__Task to carry out__
Images are to be excluded, and the rest of the data repeated exactly.

__Exercise data__
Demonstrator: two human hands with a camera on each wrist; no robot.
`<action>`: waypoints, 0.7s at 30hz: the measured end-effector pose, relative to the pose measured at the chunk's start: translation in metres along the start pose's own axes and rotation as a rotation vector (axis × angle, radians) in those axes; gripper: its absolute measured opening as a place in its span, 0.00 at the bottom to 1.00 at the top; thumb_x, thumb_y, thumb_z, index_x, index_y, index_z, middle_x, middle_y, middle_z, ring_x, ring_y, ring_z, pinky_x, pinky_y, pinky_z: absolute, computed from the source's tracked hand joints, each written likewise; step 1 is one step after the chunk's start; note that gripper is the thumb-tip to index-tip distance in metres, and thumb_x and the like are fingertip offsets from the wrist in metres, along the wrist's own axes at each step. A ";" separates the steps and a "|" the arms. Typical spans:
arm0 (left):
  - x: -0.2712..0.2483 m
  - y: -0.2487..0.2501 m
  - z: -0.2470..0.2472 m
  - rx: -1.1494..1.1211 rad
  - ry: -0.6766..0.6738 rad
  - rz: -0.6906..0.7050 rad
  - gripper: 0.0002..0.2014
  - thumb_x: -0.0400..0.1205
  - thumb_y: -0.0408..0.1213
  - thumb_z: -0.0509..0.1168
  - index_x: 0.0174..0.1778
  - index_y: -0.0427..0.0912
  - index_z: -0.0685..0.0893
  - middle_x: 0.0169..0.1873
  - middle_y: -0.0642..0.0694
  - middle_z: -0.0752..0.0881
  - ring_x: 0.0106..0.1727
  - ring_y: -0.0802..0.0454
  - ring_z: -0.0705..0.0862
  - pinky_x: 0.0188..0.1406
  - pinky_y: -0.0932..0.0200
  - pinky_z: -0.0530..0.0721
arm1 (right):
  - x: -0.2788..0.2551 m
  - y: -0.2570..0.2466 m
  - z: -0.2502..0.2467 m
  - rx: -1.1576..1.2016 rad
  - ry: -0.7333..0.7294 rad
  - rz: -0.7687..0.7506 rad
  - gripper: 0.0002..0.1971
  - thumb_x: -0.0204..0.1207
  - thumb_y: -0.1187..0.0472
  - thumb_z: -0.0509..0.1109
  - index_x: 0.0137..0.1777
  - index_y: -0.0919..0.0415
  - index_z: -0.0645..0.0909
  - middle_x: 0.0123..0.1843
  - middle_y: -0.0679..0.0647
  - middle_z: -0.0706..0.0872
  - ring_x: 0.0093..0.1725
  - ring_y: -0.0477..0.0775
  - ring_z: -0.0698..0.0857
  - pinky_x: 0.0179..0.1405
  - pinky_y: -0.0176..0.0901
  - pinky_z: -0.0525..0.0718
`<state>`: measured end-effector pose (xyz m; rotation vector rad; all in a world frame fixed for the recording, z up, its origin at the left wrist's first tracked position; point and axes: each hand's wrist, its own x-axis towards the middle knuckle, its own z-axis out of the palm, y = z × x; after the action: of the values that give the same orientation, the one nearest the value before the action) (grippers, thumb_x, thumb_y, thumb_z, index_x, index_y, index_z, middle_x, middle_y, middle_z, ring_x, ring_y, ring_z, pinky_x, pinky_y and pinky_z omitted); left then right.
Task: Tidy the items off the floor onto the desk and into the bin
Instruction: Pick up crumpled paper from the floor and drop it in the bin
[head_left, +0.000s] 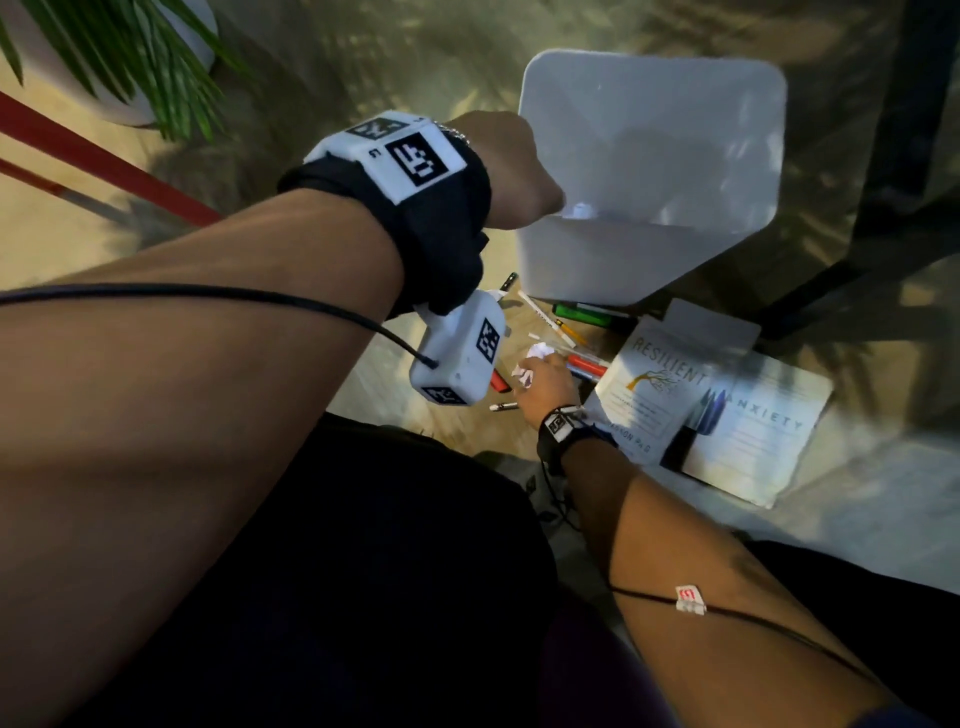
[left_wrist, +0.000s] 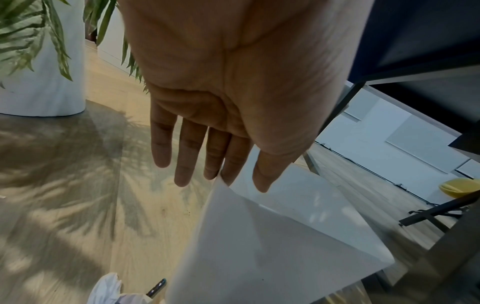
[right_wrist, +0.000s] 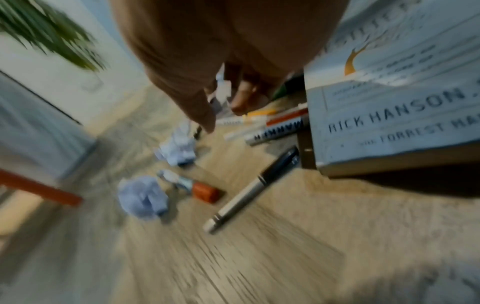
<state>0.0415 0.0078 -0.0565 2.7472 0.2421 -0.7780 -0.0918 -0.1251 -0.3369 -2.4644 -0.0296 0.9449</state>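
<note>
The white bin (head_left: 649, 171) stands on the wooden floor (head_left: 415, 62) beside a dark desk leg (head_left: 904, 156); its visible inside holds nothing that can be made out. The left hand (left_wrist: 233, 102) hovers at the bin's near rim, fingers straight and spread, with a fingertip touching the rim's corner in the left wrist view and nothing held. The right hand (head_left: 545, 384) is down among the clutter, fingers curled round a crumpled white paper ball (head_left: 524, 374). In the blurred right wrist view two more paper balls (right_wrist: 141, 196) lie loose on the floor, just beside a red-capped marker (right_wrist: 200, 190) and a silver-and-black pen (right_wrist: 249, 191). Between the hand and the bin lies a heap of pens and markers (head_left: 571, 343), too tangled to count, with a green marker (head_left: 587, 314) against the bin's foot. Two books lie on the floor to the right: "Resilient" (head_left: 654, 384) partly overlaps "Anxiety" (head_left: 763, 431), and dark markers (head_left: 696, 426) rest across them. A potted plant (head_left: 119, 57) stands at the far left.
</note>
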 end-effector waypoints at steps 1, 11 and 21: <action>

__Output for this task__
Demonstrator: two human hands with a camera on each wrist; no robot.
`<action>`: waypoints, 0.7s at 30hz: the measured end-effector pose, relative to the pose measured at the chunk's start: translation in metres along the start pose's own axes and rotation as a rotation vector (axis × angle, radians) in those axes; gripper: its absolute measured opening as a place in its span, 0.00 at the bottom to 1.00 at the top; thumb_x, thumb_y, thumb_z, index_x, index_y, index_z, middle_x, middle_y, middle_z, ring_x, ring_y, ring_z, pinky_x, pinky_y, pinky_z: absolute, computed from the source's tracked hand joints, each written likewise; step 1 is one step after the chunk's start; note that gripper is the thumb-tip to index-tip distance in metres, and thumb_x and the like are fingertip offsets from the wrist in metres, along the wrist's own axes at each step. A ";" separates the steps and a "|" the arms. Typical spans:
arm0 (left):
  - x: -0.2712..0.2483 m
  - y: -0.2487..0.2501 m
  - z: -0.2470..0.2472 m
  - rx: -1.1494..1.1211 rad
  - ry: -0.6766..0.6738 rad
  - rz: -0.6906..0.7050 rad
  - gripper: 0.0002..0.2014
  - thumb_x: -0.0400..0.1205
  - thumb_y: -0.0408..0.1213
  - thumb_z: -0.0509..0.1168
  - index_x: 0.0174..0.1778
  - index_y: -0.0427..0.0912
  - index_z: -0.0685..0.0893
  - middle_x: 0.0169..0.1873
  - middle_y: -0.0642..0.0694
  - middle_z: -0.0752..0.0881
  - ring_x: 0.0106..0.1727
  - ring_y: -0.0802..0.0454
  - ring_z: -0.0705..0.0862
  - pinky_x: 0.0188..0.1406
  - pinky_y: -0.0932..0.0200
  - pinky_z: -0.0530..0.0721
arm1 (right):
  - x: -0.2788..0.2551 m
  - y: -0.2570..0.2466 m
  - z: -0.2502..0.2467 m
  - rx: -1.1576..1.2016 rad
  - ry: -0.7333..0.7294 rad
  - rz: -0.7687..0.7506 rad
  - gripper: 0.0002..0.1971
  - thumb_x: -0.0204..0.1207
  - thumb_y: -0.1187..0.0472
  - thumb_z: -0.0509..0.1109
  - index_x: 0.0137..0.1777
  - index_y: -0.0919..0.0415
  - index_z: -0.0645..0.0909
  - middle_x: 0.0123..0.1843
  - middle_y: -0.0679..0.0647
  - middle_z: -0.0706..0.0872
  - ring_x: 0.0093..0.1725
  - ring_y: -0.0477..0.0775
  - ring_z: -0.0698..0.0857
  - pinky_x: 0.0179..0.1405
  - pinky_y: -0.0176..0.0901
  - pinky_z: -0.0525..0.0718
`<state>`: measured end-effector pose (xyz m; rotation vector rad; all in a world frame fixed for the recording, z up, its origin at the left wrist's first tracked position; point and axes: each hand's wrist, its own x-axis towards the middle knuckle, its own z-axis out of the palm, y = z × x; after the action: of the values that give the same orientation, the one nearest the value before the action) (grippers, thumb_x, thumb_y, thumb_z, index_x, index_y, index_z, middle_x, middle_y, middle_z, ring_x, ring_y, ring_z, pinky_x, pinky_y and pinky_z omitted); left then right.
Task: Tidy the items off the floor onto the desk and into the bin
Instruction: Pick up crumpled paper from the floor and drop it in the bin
[head_left, +0.000s] 
[left_wrist, +0.000s] 
[right_wrist, +0.000s] 
<state>0.0415 0.0078 -0.0565 2.7472 0.2421 -0.7780 -0.0918 -0.1251 -0.3369 -2.4644 -0.0296 0.9449</state>
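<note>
The white bin (head_left: 649, 171) stands on the wooden floor (head_left: 415, 62) beside a dark desk leg (head_left: 904, 156); its visible inside holds nothing that can be made out. The left hand (left_wrist: 233, 102) hovers at the bin's near rim, fingers straight and spread, with a fingertip touching the rim's corner in the left wrist view and nothing held. The right hand (head_left: 545, 384) is down among the clutter, fingers curled round a crumpled white paper ball (head_left: 524, 374). In the blurred right wrist view two more paper balls (right_wrist: 141, 196) lie loose on the floor, just beside a red-capped marker (right_wrist: 200, 190) and a silver-and-black pen (right_wrist: 249, 191). Between the hand and the bin lies a heap of pens and markers (head_left: 571, 343), too tangled to count, with a green marker (head_left: 587, 314) against the bin's foot. Two books lie on the floor to the right: "Resilient" (head_left: 654, 384) partly overlaps "Anxiety" (head_left: 763, 431), and dark markers (head_left: 696, 426) rest across them. A potted plant (head_left: 119, 57) stands at the far left.
</note>
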 end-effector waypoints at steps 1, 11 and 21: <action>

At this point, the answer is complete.